While Allmon averaged 10.2 rebounds and 1.6 blocks as a junior, he also had four games in which he sank at least one 3-pointer.

“Zach’s the kind of player who’s going to do whatever’s asked of him,” Royals coach Terrance Harris said. “He knows that in order to get playing time he’s going to need to be versatile.”

Indeed, Allmon said the Mustangs’ staff told him they envision him “similar to what David Hanson plays, kind of a stretch forward out on the wing and going hard playing down low.”

He scored 12.2 points per game last year before being selected as an all-county first-team choice by The Tribune. Mission Prep (18-11) made it to the semifinals of the Southern Section Division 5AA playoffs, falling 86-72 to a Flintridge Prep team led by Harvard-bound center Kenyatta Smith, with Allmon ailing from an ankle injury.

Callero described Allmon as an eager competitor who’s naturally outgoing, confident and well-spoken, which should translate into being a welcome teammate and floor leader.

Over the offseason, Allmon caught the eyes of the L.A. Rockfish, and his stock increased after playing for the 27-year-old AAU program that counts former Indiana Pacer Austin Croshere among its alumni.

In particular, the club’s manager, Dave Benezra, recalls a defining play at a tournament in Las Vegas that signified Allmon’s growth.

“He got his shoulder past a guy, and it didn’t look like he had a great angle, but he got through it, went up and just threw it down as hard as he could,” Benezra said. “That was a moment where I thought, ‘He has what it takes to be a Division I kid,’ because the game is so much more physical at that next level.”

Harris added: “He put in a lot of work this spring and summer, and it definitely paid off. He’s gotten a lot more athletic, his body has filled out a little bit, so he’s even stronger now than he was when he first came here, and his ability to finish at the rim is much better now.

“And he’ll continue to work,” Harris said. “By no means is he a finished product.”

Callero also spoke highly of Allmon’s upside.

“You see that incremental improvement that we look for in kids,” Callero said. “It’s really, ‘What’s he going to be like in two or three years?’ ”

Even so, he’ll be given a chance to vie for playing time as a true freshman following the graduations of current senior big men Will Donahue and Will Taylor.

“The plan for him now is to have him develop over the summer and be in the mix,” Callero said.

The Mustangs also signed two others this week: Brian Bennett, a 6-9 center from Plainfield East (Romeoville, Ill.) High and Josh Hall, a 6-8 forward from Brush Prairie, Wash.

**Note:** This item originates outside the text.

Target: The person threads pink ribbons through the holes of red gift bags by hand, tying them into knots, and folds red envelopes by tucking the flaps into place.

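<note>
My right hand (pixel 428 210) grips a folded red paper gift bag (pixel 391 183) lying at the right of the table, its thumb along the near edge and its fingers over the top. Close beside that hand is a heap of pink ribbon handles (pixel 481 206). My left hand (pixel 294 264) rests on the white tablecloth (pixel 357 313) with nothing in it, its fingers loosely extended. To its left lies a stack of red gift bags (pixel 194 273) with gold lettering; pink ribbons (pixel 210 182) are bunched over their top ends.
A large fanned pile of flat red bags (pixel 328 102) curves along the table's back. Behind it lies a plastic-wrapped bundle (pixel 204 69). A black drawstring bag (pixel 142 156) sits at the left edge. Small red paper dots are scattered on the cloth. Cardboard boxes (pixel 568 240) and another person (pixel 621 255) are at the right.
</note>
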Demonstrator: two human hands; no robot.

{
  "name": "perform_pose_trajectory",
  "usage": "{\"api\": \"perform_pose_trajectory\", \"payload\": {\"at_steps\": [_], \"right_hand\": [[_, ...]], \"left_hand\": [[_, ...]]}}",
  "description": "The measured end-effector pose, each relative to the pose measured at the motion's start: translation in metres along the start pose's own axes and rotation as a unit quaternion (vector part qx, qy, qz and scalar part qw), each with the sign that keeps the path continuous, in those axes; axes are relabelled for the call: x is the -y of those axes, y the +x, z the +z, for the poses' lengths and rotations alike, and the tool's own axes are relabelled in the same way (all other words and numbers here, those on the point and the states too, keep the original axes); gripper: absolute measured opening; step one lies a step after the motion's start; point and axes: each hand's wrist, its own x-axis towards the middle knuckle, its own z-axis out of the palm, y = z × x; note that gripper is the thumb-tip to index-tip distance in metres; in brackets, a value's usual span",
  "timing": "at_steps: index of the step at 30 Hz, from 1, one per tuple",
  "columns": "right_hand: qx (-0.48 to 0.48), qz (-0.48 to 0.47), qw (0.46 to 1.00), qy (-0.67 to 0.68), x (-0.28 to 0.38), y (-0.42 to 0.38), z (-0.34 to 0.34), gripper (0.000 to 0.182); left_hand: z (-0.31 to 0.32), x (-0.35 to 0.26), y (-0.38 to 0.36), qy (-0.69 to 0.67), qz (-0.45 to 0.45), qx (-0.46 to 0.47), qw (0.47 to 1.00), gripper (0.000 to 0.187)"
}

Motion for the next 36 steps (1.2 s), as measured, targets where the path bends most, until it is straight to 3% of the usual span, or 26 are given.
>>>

Benezra echoed Callero’s sentiments on his demeanor.

“If something wouldn’t go his way, he’d automatically take responsibility for it,” Benezra said. “He also takes constructive criticism well. He’s a bright kid who works hard and has confidence. That’s the trifecta.”

Allmon moved to the Central Coast with his family entering his junior year, after playing at Frontier High in Bakersfield, where he was able to dunk as a freshman.

His recent success for the Royals on the hardwood came after a football season in which he overpowered smaller defensive backs, with his best game coming at Nipomo, where he caught seven passes for 143 yards and a touchdown in an historic 21-7 win.

Allmon, who also had an offer from Sacramento State, said it’ll be “very special” to be able to play collegiately in front of his parents.

Former Morro Bay High star Dylan Royer, a redshirt junior shooting guard who joined the team as a walk-on, is the lone local currently on the Mustangs’ roster. Allmon is the first county product to receive a scholarship from the program since 2001 Arroyo Grande grad Phil Johnson. Allmon will be the first Royal to play for the Mustangs since 1995 alumnus Ross Ketcham.

In addition to Allmon, Mission Prep will also bring back an experienced backcourt into this upcoming season, featuring point guard Mike Cardwell and leading scorer Andy Rowley, as well as return-ing forward Connor Woolpert.

“We’ve improved tremendously,” Allmon said. “I think this year, the sky’s the limit for us.”